Merci d’avoir évoqué le souvenir de Henri Poincaré, mais je ne crois pas qu’il ait été si oublié que cela. Votre article aurait certes mérité d’être sans doute enrichi.

Scientifique moi-même, et même justement diplômé de l’Université Henri Poincaré à Nancy, j’aimerais cependant souligner modestement quelques points sans aucune volonté de polémiquer.

1. Si Albert Einstein est bien d’origine juive, il est lui-même athée sans renier son origine. On lui a même proposé d’être le premier Président de l’État d’Israël et il a refusé pour plusieurs raisons. Cependant, c’est effectivement à cause de son origine qu’il décide d’émigrer à l’Université de Princeton.

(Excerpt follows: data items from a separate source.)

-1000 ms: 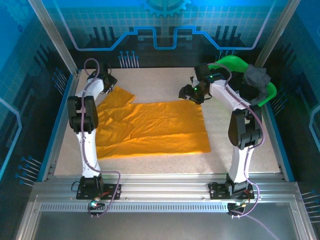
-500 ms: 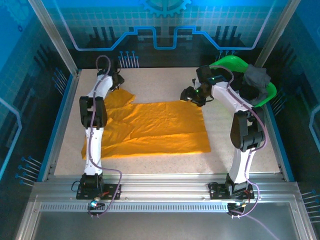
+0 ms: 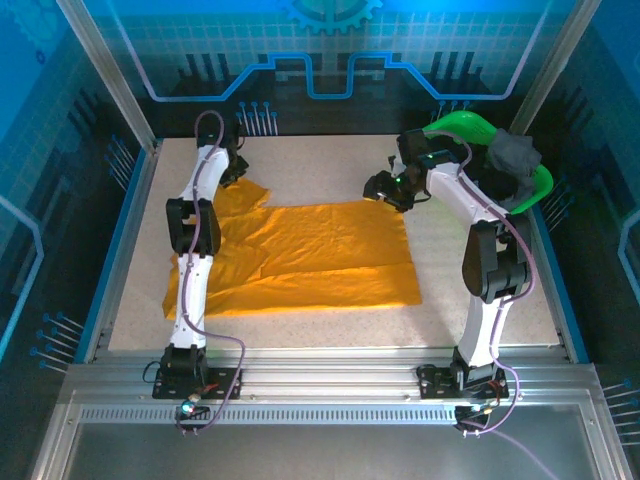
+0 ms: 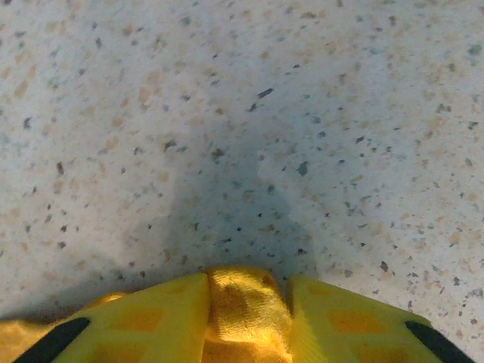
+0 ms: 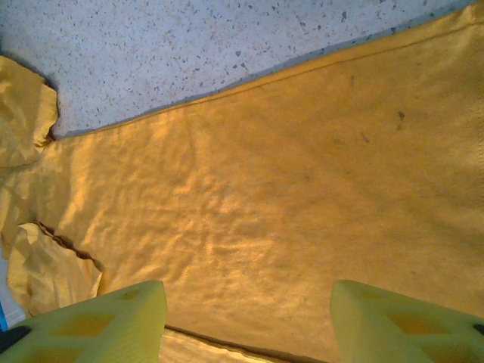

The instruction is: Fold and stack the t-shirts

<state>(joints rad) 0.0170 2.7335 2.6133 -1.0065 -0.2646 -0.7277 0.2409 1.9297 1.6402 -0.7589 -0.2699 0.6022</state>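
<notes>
Shirt: orange-yellow t-shirt is lying flat at centre left of the top view; soft, lightly creased cloth, a broad rectangle with one sleeve reaching toward upper left.
Worktop: pale speckled worktop is carrying the shirt, stone-like with dark flecks.
Left tool: left tool is pinching a small bunched fold of the shirt between its yellow fingers, at the shirt's upper-left sleeve.
Right tool: right tool is hovering with fingers spread wide over the shirt's upper-right corner, gripping nothing.
Basket: bright green plastic basket is sitting at upper right, beside the right arm.
Basket contents: dark grey cloth is lying crumpled inside it.
</notes>
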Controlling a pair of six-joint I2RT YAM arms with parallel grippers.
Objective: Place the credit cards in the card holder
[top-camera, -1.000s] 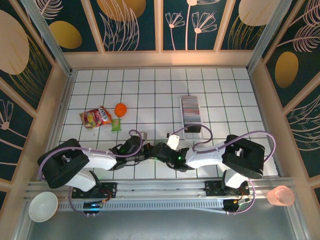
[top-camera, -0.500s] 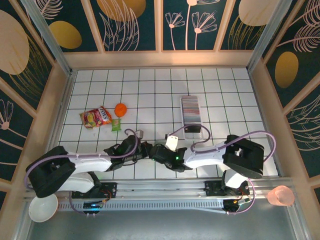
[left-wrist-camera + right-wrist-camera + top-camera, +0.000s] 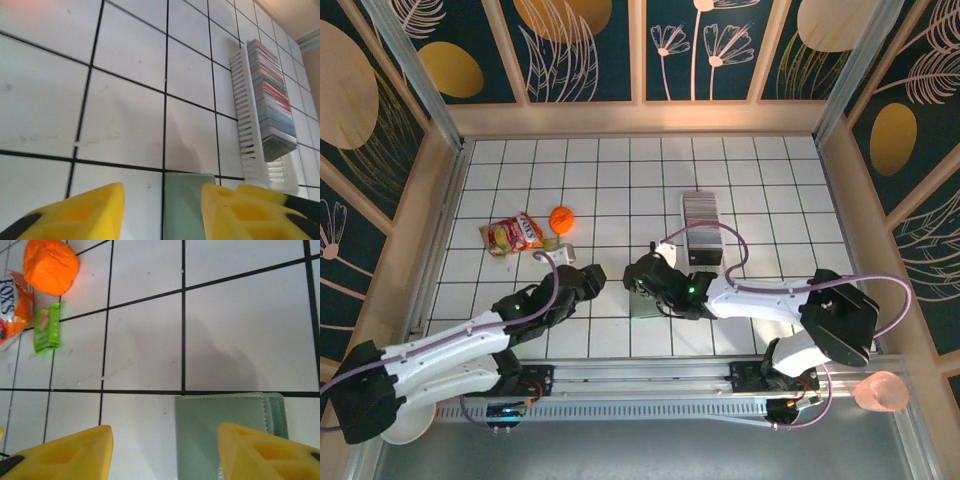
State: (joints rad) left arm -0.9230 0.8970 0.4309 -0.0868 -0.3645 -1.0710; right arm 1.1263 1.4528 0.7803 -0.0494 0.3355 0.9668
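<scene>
**Inspector:** What are the tools doing?

**Examiner:** The left tool point(image 3: 162, 195) is standing partly open and gripping nothing. The right tool point(image 3: 165, 437) is doing the same, its jaws apart and empty. Both are hovering low over the worktop point(image 3: 520, 170), facing each other.

**Inspector:** Where is the card holder lying?

**Examiner:** The card holder point(image 3: 222, 425) is lying flat on the worktop just ahead of the right tool, toward its right finger. It is looking folded shut. It is also lying just ahead of the left tool, between that tool's fingers.

**Inspector:** And the credit cards?

**Examiner:** The credit cards point(image 3: 272, 95) are standing edge-on in the clear tray point(image 3: 247, 115), well ahead and right of the left tool.

**Inspector:** Progress?

**Examiner:** I am judging it barely begun: no card is showing outside the tray, so opening the holder and loading are both remaining.
</scene>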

2. Henri Poincaré a en effet fourni beaucoup de matière à la Relativité restreinte d’Einstein avec des publications antérieures. Cela n’ôte rien à l’immense mérite d’Einstein qui, de toute façon, a poursuivi bien plus loin. Il n’est d’ailleurs (à ma connaissance) pas sûr qu’Einstein ait lu les publications de Poincaré (de nos jours, ce serait impossible, il y aurait une recherche systématique de l’état de l’art, comme on dit).

3. Mais je pense que la polémique n’est absolument pas de mise pour la raison simple que Henri Poincaré lui-même avait refusé toute prétention sur les travaux d’Einstein (je n’ai pas mes sources sous la main, hélas, qui n’étaient pas sur internet mais dans une publication scientifique papier, et je n’ai pas le temps de les retrouver, donc à prendre sous réserve de ma mémoire).

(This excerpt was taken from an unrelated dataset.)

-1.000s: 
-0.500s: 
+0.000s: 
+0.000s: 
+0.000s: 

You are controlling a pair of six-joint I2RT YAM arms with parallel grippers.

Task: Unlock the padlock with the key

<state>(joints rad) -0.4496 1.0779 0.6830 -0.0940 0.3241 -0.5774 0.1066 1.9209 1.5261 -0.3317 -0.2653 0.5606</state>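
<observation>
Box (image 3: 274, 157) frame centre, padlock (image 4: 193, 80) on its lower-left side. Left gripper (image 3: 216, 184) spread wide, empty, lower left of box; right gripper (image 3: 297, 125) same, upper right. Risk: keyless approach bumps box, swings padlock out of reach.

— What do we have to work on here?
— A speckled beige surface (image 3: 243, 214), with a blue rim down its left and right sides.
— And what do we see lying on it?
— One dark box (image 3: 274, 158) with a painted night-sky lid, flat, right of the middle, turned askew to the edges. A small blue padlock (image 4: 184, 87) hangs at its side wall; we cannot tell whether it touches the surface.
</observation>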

4. Sur le fait qu’une découverte aurait pu être trouvée par un autre individu, c’est sans doute un sujet très philosophique dont j’ai peu d’éléments, mais il me semble que c’est d’autant plus vrai à notre époque. En effet, les scientifiques sont TOUS formés dans le même moule, quel que soit leur pays. C’est d’ailleurs un avantage certain pour pouvoir se comprendre (en anglais bien sûr). Mais cela a la fâcheuse conséquence de produire des travaux qui sortent peu de la ‘pensée commune’. Si bien que les intuitions et les raisonnements qui ont abouti à tel axe de recherche auraient très bien pu surgir dans un autre cerveau. Après, ce ne sont que des considérations matérielles : financement de dispositifs expérimentaux et des doctorants, et rapidité dans le dépôt de brevets.

5. Sur la différence de discipline de Poincaré... là encore, j’observe que le maintien de disciplines en tiroir, avec leurs frontières, est un réel frein pour faire des travaux de recherche efficaces.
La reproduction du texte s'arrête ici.